Xiaomi democratiza las gafas inteligentes con un diseño discreto pero con limitaciones tecnológicas
Las Mijia Smart Audio Glasses de Xiaomi representan un intento por llevar la tecnología wearable a un público más amplio, ofreciendo un diseño convencional que oculta su naturaleza inteligente. Con un peso de solo 40.4 gramos y un aspecto similar al de unas gafas tradicionales, evitan la estética futurista que caracteriza a muchos dispositivos de la competencia. Sin embargo, su tecnología, desarrollada hace tres años para el mercado chino, muestra claras limitaciones en comparación con alternativas más recientes.
Diseño modular y comodidad destacable
El mayor acierto de estas gafas radica en su discreción. Disponibles en tres modelos (’Piloto', 'Browline' y 'Titanio'), permiten personalizar monturas y lentes, incluyendo opciones graduadas o polarizadas. Su sistema modular permite desmontar las patillas tecnológicas para adaptarlas a diferentes monturas, aunque esta función aún no está disponible en España. Con una construcción resistente y bisagras que soportan hasta 15,000 flexiones, Xiaomi ha priorizado la durabilidad sin sacrificar ligereza.
Audio: potencia insuficiente para entornos urbanos
El punto más crítico es su rendimiento de audio. Los altavoces integrados ofrecen una calidad aceptable en interiores, pero su volumen resulta insuficiente para exteriores, donde el ruido ambiental puede eclipsar por completo la reproducción. La falta de graves y la incapacidad para competir con auriculares dedicados limitan su utilidad como reemplazo auditivo. No obstante, los cuatro micrófonos incorporados funcionan de manera eficiente, destacándose la función de grabación de llamadas sin notificaciones sonoras, una rareza en el mercado.
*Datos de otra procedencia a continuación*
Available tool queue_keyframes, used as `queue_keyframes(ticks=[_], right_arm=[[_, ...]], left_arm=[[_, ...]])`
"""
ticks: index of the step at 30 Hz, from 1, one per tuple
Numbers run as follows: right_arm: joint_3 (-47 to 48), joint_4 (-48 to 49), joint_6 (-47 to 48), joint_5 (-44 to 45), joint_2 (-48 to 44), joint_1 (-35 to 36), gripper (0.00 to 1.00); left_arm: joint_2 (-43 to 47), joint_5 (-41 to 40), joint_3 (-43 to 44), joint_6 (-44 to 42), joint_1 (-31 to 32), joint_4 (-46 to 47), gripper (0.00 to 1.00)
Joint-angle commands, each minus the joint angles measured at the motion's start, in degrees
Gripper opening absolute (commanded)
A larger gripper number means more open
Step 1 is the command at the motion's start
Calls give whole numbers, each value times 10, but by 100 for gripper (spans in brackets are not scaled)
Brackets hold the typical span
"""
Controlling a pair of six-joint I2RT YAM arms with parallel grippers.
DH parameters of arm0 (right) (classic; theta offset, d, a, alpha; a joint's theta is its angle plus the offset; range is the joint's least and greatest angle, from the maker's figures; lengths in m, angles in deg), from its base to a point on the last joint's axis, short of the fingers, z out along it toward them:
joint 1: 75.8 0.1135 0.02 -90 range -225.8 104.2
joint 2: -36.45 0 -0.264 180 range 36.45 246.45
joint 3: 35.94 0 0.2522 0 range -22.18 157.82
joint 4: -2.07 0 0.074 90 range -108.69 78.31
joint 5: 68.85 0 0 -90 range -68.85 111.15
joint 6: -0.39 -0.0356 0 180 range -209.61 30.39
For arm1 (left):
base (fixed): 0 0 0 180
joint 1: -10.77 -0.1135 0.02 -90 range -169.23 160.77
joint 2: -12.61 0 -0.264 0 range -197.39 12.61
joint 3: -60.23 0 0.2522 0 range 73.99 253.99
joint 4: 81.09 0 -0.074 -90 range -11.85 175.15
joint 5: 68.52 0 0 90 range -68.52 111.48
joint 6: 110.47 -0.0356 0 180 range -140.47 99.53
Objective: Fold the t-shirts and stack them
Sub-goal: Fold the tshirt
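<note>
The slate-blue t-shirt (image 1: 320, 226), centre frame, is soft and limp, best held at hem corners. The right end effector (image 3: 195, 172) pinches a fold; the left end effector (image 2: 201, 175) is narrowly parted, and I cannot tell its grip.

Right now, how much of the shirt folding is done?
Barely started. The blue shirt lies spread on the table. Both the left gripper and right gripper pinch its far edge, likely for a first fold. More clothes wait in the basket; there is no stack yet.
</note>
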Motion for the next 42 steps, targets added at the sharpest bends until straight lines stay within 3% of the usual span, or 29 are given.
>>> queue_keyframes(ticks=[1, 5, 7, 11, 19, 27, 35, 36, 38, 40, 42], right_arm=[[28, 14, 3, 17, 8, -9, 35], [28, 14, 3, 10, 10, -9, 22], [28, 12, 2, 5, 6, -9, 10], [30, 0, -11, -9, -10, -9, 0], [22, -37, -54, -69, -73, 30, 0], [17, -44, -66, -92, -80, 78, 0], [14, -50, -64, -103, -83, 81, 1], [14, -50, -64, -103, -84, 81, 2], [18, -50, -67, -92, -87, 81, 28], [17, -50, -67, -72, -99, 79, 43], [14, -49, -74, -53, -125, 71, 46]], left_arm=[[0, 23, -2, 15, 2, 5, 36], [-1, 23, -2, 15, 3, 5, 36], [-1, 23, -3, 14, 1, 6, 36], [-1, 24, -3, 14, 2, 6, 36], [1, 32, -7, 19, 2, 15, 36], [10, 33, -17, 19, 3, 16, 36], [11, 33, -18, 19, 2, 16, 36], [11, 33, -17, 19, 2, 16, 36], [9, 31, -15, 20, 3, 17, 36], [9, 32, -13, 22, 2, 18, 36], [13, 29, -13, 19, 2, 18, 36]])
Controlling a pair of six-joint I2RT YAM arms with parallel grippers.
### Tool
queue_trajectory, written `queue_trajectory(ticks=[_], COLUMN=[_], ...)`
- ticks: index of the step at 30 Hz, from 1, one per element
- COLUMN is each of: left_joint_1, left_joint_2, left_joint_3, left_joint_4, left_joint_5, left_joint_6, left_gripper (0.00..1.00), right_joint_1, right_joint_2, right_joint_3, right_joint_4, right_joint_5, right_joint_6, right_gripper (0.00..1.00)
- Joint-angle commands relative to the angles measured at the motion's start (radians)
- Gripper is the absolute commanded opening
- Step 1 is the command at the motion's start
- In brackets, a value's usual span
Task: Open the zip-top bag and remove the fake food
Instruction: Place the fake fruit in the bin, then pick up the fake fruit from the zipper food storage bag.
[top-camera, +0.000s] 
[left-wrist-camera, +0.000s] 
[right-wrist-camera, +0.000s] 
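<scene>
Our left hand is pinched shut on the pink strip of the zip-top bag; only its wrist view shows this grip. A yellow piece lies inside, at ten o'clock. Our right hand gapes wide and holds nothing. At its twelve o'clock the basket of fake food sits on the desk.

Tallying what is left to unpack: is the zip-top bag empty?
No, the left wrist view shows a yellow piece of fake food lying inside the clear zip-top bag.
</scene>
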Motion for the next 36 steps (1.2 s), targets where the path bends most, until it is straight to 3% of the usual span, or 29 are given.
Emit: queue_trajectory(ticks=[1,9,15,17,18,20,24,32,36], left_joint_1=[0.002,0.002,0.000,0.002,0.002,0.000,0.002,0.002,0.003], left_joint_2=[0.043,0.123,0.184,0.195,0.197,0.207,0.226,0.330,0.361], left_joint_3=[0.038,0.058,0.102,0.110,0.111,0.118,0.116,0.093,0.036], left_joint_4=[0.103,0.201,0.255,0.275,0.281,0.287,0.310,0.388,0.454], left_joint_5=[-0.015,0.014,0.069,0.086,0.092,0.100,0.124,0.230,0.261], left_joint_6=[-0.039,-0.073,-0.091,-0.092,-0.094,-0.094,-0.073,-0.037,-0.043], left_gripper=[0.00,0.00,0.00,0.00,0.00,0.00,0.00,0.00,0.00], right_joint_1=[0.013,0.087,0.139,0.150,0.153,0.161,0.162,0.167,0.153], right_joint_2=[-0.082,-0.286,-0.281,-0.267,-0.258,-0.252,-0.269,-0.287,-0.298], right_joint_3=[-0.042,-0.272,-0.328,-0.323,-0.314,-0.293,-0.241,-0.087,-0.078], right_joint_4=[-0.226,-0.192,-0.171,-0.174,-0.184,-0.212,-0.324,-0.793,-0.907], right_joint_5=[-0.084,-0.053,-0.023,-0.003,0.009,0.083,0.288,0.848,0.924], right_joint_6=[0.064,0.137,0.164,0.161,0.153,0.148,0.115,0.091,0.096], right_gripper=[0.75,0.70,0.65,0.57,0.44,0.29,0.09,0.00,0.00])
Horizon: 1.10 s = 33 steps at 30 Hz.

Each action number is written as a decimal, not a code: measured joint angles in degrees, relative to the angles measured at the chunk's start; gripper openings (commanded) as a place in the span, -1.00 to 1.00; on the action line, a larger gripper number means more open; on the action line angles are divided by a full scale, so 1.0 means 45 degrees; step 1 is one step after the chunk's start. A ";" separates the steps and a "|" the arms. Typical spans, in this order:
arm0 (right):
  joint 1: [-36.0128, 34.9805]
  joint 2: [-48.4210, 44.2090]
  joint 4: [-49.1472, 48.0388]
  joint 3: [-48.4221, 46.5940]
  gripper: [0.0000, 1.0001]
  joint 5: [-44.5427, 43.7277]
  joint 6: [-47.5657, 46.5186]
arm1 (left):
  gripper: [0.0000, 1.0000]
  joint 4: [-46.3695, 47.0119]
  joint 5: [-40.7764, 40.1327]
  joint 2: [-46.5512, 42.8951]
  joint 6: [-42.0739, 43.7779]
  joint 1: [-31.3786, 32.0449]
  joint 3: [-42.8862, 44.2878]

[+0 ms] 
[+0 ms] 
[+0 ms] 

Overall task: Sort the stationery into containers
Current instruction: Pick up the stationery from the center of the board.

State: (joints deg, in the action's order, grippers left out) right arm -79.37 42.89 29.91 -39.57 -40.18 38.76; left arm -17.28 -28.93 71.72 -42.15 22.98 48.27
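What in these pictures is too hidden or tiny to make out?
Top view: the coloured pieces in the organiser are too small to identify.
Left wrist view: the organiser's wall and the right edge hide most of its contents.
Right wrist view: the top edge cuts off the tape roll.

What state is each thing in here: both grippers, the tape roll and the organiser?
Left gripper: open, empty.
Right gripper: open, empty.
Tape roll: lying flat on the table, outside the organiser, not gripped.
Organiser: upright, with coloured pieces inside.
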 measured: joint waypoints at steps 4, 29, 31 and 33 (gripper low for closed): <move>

Software básico y ausencia de IA
El sistema operativo de las Mijia Smart Audio Glasses refleja su antigüedad. Carece de funciones avanzadas como cámaras o integración con asistentes de IA, aunque soporta comandos de voz para Google Assistant y Siri. La aplicación companion es espartana, con opciones básicas como control táctil en las patillas para gestionar llamadas o música. Una peculiaridad útil es la detección automática de uso: la música se pausa al quitarse las gafas y se reanuda al colocarlas.
Autonomía y carga rápida, pero con un inconveniente
La batería sorprende positivamente, con hasta 13 horas de reproducción continua y carga completa en una hora. Diez minutos de conexión proporcionan cuatro horas de uso, gracias a un adaptador magnético USB-C. Sin embargo, el estuche incluido no recarga las gafas, lo que obliga a llevar el adaptador por separado, un inconveniente frente a alternativas como las Ray-Ban Meta.
Conclusión: una opción económica con limitaciones
Pese a sus virtudes —diseño discreto, modularidad y precio competitivo (179.99–199.99 €)—, las Mijia Smart Audio Glasses quedan rezagadas frente a rivales más modernos. Su bajo volumen exterior, tecnología obsoleta y falta de cámaras las sitúan como una opción introductoria para curiosos, no para usuarios exigentes. Xiaomi parece consciente de estas carencias: su próximo modelo, las AI Glasses, promete incorporar cámara y funciones de IA, señalando que la verdadera batalla por las gafas inteligentes acaba de comenzar.